Let's choose a slight different set of parameters for Henon map as opposed to Q10.1 : $$a=1.39945219, b=0.3$$. Some people may use the same method to calculate natural measure, but actually, there exists a limit cycle (stable periodic orbit) for this set of parameters. No matter where you start, the trajectory will be trapped to it. So the natural measure in this case is totally different from that in Q10.1, even though the change of parameters is very small. We conclude that natural measure is not only a singular function, but is also highly sensitive to parameter change.

set 'case = 2'. First evolve the system for a transient period; then plot the state sequence to see whether it has landed in this limit cycle.
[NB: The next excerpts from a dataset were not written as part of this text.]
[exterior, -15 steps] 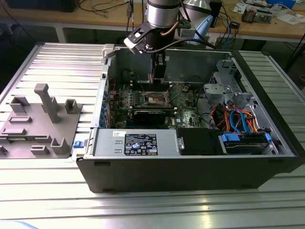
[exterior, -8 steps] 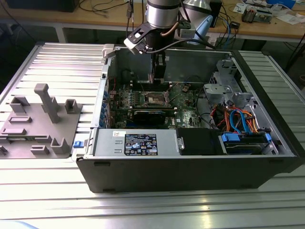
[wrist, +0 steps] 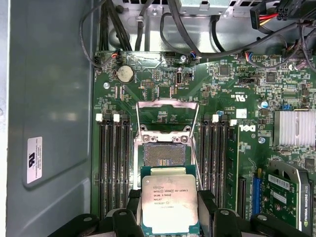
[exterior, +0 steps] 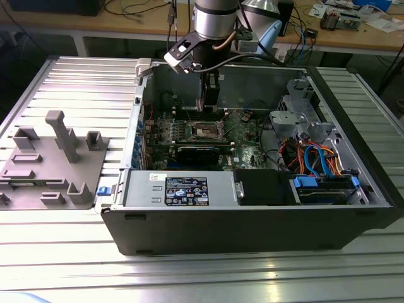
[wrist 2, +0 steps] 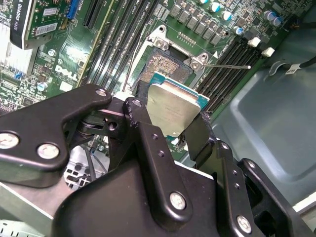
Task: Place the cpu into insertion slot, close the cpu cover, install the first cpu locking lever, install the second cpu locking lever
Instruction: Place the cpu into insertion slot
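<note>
On the exterior view's left the grey parts fixture [exterior: 57, 158] sits untouched. I'm further right, inside the open computer case [exterior: 252, 233], low over the motherboard [wrist: 237, 84]. My gripper [wrist: 170, 210] is clamped on the cpu [wrist: 169, 197] by two opposite edges, silver face showing. The insertion slot [wrist: 163, 155] lies bare just beyond the chip's leading edge, in line with it. The cpu cover [wrist: 167, 102] stands swung open on the far side. Chip's not seated yet.
</note>
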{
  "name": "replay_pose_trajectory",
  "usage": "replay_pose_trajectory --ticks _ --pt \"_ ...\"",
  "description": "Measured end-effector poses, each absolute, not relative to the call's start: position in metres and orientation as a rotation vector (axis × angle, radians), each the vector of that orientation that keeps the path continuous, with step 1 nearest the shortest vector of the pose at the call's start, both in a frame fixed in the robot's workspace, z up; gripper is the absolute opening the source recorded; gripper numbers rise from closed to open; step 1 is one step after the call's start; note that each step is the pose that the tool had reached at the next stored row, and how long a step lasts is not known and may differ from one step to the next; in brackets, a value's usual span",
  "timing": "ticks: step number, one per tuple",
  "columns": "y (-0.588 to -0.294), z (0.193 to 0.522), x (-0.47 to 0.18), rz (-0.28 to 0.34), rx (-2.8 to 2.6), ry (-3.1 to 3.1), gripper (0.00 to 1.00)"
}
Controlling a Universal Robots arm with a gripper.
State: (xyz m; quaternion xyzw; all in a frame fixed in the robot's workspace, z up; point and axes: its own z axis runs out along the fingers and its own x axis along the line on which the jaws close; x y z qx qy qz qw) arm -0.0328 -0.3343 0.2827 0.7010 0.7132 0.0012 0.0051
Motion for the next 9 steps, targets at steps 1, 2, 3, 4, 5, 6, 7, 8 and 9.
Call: replay_pose_trajectory --ticks 1,2,3,4,5,6,7,8,9 --pt "-0.3343 0.282 -0.0328 0.004 2.195 2.233 0.54" --pt "-0.3343 0.2813 -0.0327 0.004 2.195 2.233 0.54" --pt "-0.3343 0.2812 -0.0328 0.004 2.195 2.233 0.54" --pt "-0.3343 0.2812 -0.0327 0.004 2.195 2.233 0.54" --pt "-0.3343 0.281 -0.0328 0.004 2.195 2.233 0.54" --pt "-0.3343 0.281 -0.0327 0.004 2.195 2.233 0.54" --pt "-0.3343 0.2796 -0.0328 0.004 2.195 2.233 0.54" --pt "-0.3343 0.2784 -0.0328 0.004 2.195 2.233 0.54" --pt "-0.3343 0.2784 -0.0328 0.004 2.195 2.233 0.54"
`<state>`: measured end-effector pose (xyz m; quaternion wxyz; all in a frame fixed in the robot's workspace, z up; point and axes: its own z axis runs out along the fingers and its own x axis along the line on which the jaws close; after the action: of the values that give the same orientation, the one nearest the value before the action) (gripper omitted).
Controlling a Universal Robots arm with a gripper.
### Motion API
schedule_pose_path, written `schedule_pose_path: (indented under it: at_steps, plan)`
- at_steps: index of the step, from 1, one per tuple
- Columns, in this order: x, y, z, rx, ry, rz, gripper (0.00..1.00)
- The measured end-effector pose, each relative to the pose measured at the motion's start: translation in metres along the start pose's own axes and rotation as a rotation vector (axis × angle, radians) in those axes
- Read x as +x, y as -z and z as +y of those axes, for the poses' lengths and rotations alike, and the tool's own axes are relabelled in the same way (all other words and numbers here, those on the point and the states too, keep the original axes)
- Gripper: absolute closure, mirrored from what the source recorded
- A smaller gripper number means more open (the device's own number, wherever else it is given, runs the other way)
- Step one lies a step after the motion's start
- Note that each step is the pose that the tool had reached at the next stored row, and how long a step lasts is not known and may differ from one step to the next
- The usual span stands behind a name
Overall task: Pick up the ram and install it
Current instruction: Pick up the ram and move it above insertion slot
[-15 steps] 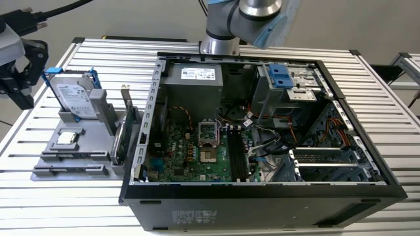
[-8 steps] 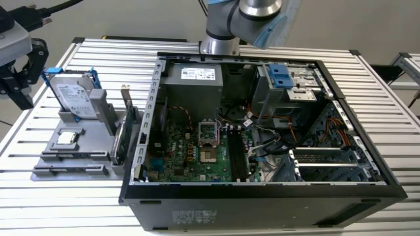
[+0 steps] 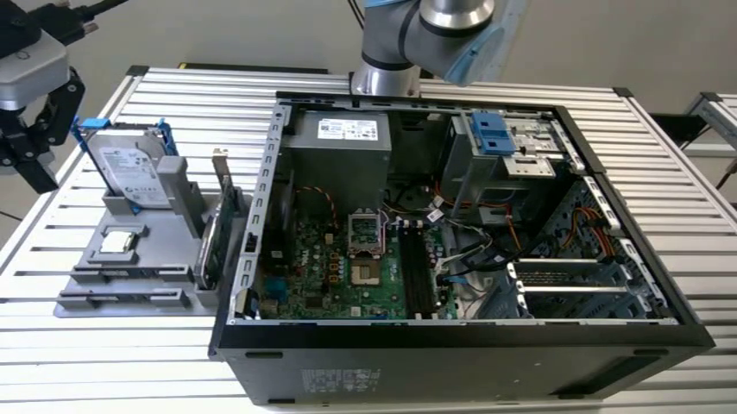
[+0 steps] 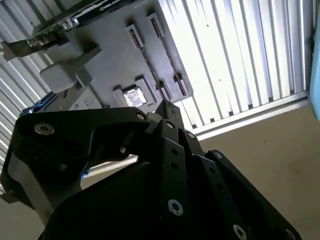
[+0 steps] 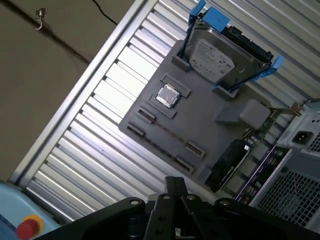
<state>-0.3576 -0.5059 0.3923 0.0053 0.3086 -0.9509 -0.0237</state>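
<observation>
One case (image 3: 461,345), one hard drive (image 5: 215,55), one card (image 5: 232,157), seemingly one processor (image 5: 168,95).

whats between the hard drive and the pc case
In the exterior view, a grey block and an expansion card standing on edge lie between the hard drive and the case.

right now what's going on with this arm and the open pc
A robot arm is set up for a ram install. Its gripper hangs at the exterior view's left, beside the grey parts tray and close to the upright hard drive. An expansion card stands at the tray's edge, next to the open pc case. The ram is too hard to pick out, so I can't say where it sits.
</observation>
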Motion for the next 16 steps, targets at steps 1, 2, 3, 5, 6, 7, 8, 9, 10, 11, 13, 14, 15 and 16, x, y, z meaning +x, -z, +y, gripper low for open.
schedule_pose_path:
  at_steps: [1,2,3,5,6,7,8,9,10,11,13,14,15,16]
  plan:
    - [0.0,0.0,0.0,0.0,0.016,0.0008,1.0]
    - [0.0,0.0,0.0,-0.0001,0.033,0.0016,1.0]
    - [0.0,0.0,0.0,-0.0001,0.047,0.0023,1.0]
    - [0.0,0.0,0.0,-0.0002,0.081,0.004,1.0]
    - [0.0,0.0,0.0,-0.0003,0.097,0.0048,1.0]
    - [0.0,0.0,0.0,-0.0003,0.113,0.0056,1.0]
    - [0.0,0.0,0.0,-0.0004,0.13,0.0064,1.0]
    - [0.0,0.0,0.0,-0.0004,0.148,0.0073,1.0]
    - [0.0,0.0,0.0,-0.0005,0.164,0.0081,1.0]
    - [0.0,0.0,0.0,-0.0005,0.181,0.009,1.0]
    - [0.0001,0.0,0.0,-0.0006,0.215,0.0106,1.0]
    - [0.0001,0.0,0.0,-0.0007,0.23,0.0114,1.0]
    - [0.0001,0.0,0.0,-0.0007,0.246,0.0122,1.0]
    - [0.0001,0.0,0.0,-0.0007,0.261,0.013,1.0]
What is the period of this limit cycle ? ( answer should be a positive integer )

#### Q10.3 $$\quad$$ Piece-wise invariant measure (Exercise 19.5)

The piece-wise map figure (b) below has maximal value $$1$$ at point $$\alpha = \frac{3-\sqrt{5}}{2}$$, and the slopes are $$\pm \Lambda$$ with $$\Lambda = (\sqrt{5}+1)/2$$. We can use the same method in example 19.1 to get the invariant measure of this map. First, we obtain the Perron-Frobenius matrix, which is [2 x 2] in this case: $\mathbf{L} = \begin{pmatrix} * & 1/\Lambda \\ 1/\Lambda & * \\ \end{pmatrix}$ You are supposed to figure out the numbers at position (*) above. The invariant measure is the eigenvector corresponding to the leading eigenvalue of $$\mathbf{L}$$.
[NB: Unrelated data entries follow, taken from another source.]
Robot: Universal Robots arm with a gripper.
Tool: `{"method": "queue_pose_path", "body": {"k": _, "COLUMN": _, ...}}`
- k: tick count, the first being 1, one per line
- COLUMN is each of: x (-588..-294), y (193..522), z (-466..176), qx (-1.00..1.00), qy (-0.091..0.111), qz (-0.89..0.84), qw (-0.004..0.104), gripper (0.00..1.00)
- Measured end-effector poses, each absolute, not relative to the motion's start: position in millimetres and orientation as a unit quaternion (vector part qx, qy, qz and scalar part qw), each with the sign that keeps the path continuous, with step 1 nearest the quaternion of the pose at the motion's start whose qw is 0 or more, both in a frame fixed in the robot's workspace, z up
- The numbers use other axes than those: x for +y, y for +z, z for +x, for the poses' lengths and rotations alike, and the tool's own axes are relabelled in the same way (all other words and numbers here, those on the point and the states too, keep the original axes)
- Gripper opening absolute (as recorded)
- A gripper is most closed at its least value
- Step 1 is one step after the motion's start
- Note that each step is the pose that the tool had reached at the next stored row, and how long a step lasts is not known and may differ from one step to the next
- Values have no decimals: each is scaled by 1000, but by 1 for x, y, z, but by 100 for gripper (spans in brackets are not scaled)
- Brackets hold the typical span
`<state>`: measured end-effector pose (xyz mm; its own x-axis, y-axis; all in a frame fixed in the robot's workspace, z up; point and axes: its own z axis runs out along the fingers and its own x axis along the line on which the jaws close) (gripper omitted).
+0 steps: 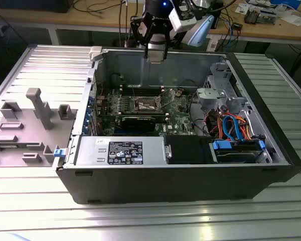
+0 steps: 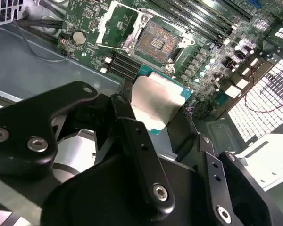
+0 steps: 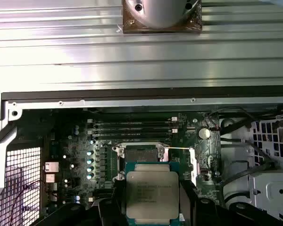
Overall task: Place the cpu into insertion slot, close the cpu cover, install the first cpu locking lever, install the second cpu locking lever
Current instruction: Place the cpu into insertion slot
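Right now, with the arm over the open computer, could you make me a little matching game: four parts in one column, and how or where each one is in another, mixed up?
Things
1. cpu
2. insertion slot
3. cpu cover
4. round silver battery

States
A. flipped open, off the slot
B. gripped in the claw, up in the air
C. set flat on the green board, near the cover
D. uncovered, with nothing in it

Pairs: 1-B, 2-D, 3-A, 4-C
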<state>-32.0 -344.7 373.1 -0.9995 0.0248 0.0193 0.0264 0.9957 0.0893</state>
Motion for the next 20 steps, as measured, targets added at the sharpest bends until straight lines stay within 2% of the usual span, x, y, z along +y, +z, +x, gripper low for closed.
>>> {"method": "queue_pose_path", "body": {"k": 20, "x": -346, "y": 373, "z": -32, "qx": -997, "qy": -45, "qz": -61, "qw": 7, "gripper": 54}}
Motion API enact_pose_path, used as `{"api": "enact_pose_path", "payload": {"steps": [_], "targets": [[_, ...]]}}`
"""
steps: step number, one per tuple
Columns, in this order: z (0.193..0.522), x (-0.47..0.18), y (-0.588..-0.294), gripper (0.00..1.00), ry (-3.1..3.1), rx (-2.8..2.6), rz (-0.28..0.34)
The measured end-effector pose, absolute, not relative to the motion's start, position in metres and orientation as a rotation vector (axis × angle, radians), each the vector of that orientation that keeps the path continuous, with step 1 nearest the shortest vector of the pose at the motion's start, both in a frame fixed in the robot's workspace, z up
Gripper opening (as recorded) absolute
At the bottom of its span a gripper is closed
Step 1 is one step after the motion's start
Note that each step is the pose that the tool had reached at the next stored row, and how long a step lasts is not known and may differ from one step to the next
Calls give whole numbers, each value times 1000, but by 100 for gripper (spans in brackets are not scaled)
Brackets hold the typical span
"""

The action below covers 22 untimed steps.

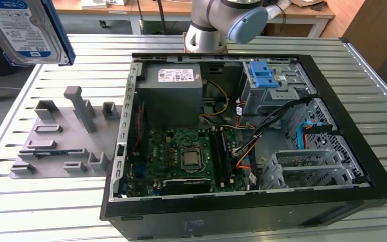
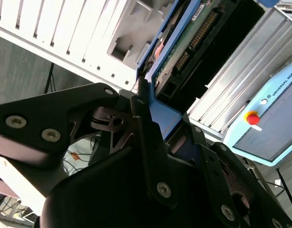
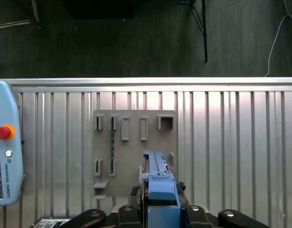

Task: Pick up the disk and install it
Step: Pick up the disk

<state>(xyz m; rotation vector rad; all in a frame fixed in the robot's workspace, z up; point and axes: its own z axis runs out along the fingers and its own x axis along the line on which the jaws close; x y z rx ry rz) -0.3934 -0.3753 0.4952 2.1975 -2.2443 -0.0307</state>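
The disk (image 1: 22,30) hangs clear of the counter (image 1: 18,201), high at the exterior view's left, with its label side facing that camera. We find the claw (image 2: 167,121) closed on it. In the second wrist view the black fingers (image 2: 145,128) press on either side of the blue carrier frame, and the disk's green circuit board is exposed.

In the first wrist view the disk stands edge-on above the grey slotted fixture (image 3: 134,142), which lies flat on the ribbed counter. The open computer case (image 1: 247,212) lies on the counter just beside the fixture, on the exterior view's right.

Inside the case we note:
- the power supply (image 1: 173,96)
- the motherboard (image 1: 187,156)
- the grey drive bay (image 1: 287,91), with a blue latch piece (image 1: 264,75) on top

Bundled cables (image 1: 281,113) cross the space just beside the bay. A teach pendant (image 3: 3,156) lies over the counter's slats, well apart from the fixture. The arm's base (image 1: 210,25) stands at the far side of the case.
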Motion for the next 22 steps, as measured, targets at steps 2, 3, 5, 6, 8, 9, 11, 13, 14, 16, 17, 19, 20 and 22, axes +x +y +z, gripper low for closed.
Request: {"api": "enact_pose_path", "payload": {"steps": [2, 3, 5, 6, 8, 9, 11, 13, 14, 16, 17, 19, 20, 22], "targets": [[495, -392, -379, 36, -2244, 2198, -31], [495, -392, -381, 36, -2244, 2198, -31], [495, -391, -385, 36, -2244, 2198, -31], [495, -389, -388, 36, -2244, 2198, -31], [495, -387, -391, 36, -2244, 2198, -31], [495, -386, -392, 36, -2244, 2198, -31], [495, -382, -394, 36, -2244, 2197, -31], [495, -377, -396, 36, -2244, 2197, -31], [495, -375, -397, 36, -2244, 2197, -31], [495, -369, -398, 36, -2244, 2197, -32], [495, -367, -399, 36, -2243, 2197, -32], [495, -361, -400, 36, -2243, 2197, -33], [495, -359, -401, 36, -2243, 2196, -33], [495, -353, -402, 36, -2243, 2196, -34]]}}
What is the invariant measure of the left branch of this map ? Here we assume measure is normalized as indicated by formula (19.4). ( Hint: this system is closed, namely, no points will escape under mapping, so the leading eigenvalue should be 1.)

#### Q10.4 $$\quad$$ Escape rate in Logistic map (Exercise 20.2)

Chapter 20 almost talks about one thing: the relationship between the expectation value ( asymptotic time and space average ) and the leading eigenvalue of evolution operator, which is formula (20.11). Also from example 20.4, you learn that the escape rate in an open system is related to the leading eigenvalue of the Perron-Frobenius operator by formula (20.35). Although, this relation is revealed in chapter 20, the method of computing leading eigenvalue of evolution operator is postponed to the next few chapters.

Here we conduct numerical simulation to get the escape rate in the Logistic map: $f(x) = Ax(1 - x)$ on the unit interval. The trajectory of a point starting in the unit interval either stays in the interval forever or after some iterations leaves the interval and diverges to minus infinity ( for $$A>4$$ ). Now let's estimate numerically the escape rate, the rate of exponential decay of the number of points remaining in the unit interval. The result for $$A = 6$$ is shown in fig(a). Y-axis $$\Gamma(N)$$ is the ratio of the number of remaining points after iteration $$N$$ to the total number of initial points. X-axis is the number of iterations. The slope of this line is about -0.831, so the escape rate is 0.831. You can try to set $$A = 4.5$$ and get an approximate escape rate 0.361. Now set $$A = 5.0$$, what is the escape rate ? (at least 2 significant digits should be accurate )

You may have noticed that a large number of initial points are needed to obtain a relatively accurate escape rate for this system. That is why we turn to more elegant method in the next few chapters.